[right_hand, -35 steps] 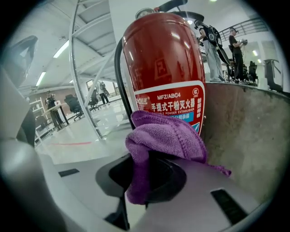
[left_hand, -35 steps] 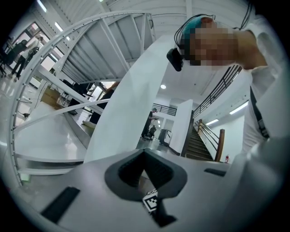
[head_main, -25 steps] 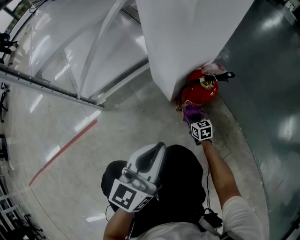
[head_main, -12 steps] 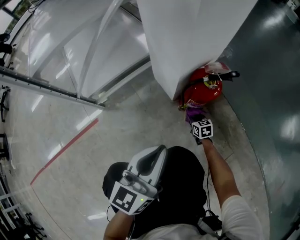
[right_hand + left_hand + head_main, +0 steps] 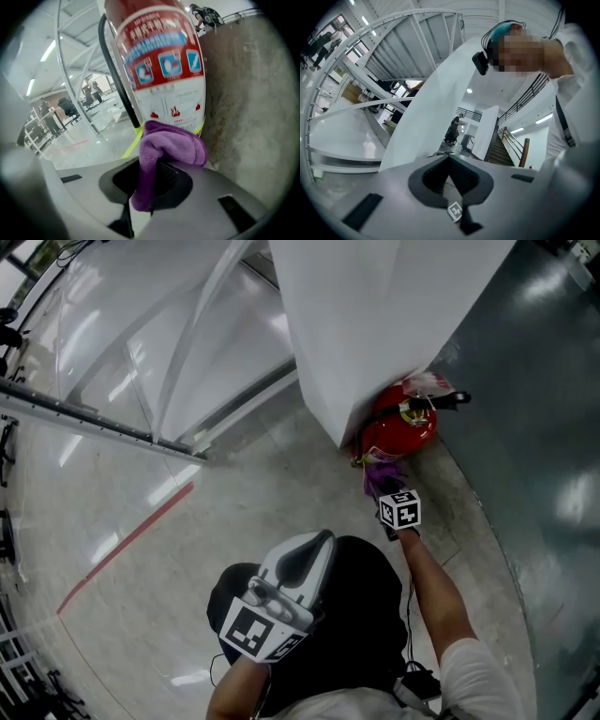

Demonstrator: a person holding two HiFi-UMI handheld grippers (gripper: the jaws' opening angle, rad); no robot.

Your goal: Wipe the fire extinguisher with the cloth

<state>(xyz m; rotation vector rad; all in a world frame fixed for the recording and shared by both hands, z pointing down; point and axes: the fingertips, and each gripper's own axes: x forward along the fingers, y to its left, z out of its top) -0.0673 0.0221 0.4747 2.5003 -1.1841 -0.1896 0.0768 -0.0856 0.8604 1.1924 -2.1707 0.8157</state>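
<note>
White column stands on a pale, glossy floor. One red line crosses the floor diagonally. Grey metal rail runs left of the column. Dark grey wall at right. Staircase and a standing person noted in background (left gripper view, small).

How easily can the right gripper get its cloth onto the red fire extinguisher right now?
Probably yes, easily: the right gripper, shut on the purple cloth, sits just before the fire extinguisher, with nothing visible between them.
</note>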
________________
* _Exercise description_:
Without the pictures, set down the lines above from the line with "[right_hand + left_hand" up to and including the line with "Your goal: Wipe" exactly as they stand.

* _Written solution_:
[right_hand + left_hand + head_main, +0 steps] 

Demonstrator: a person holding two HiFi-UMI handheld grippers (gripper: the jaws' opening angle, rad); no robot.

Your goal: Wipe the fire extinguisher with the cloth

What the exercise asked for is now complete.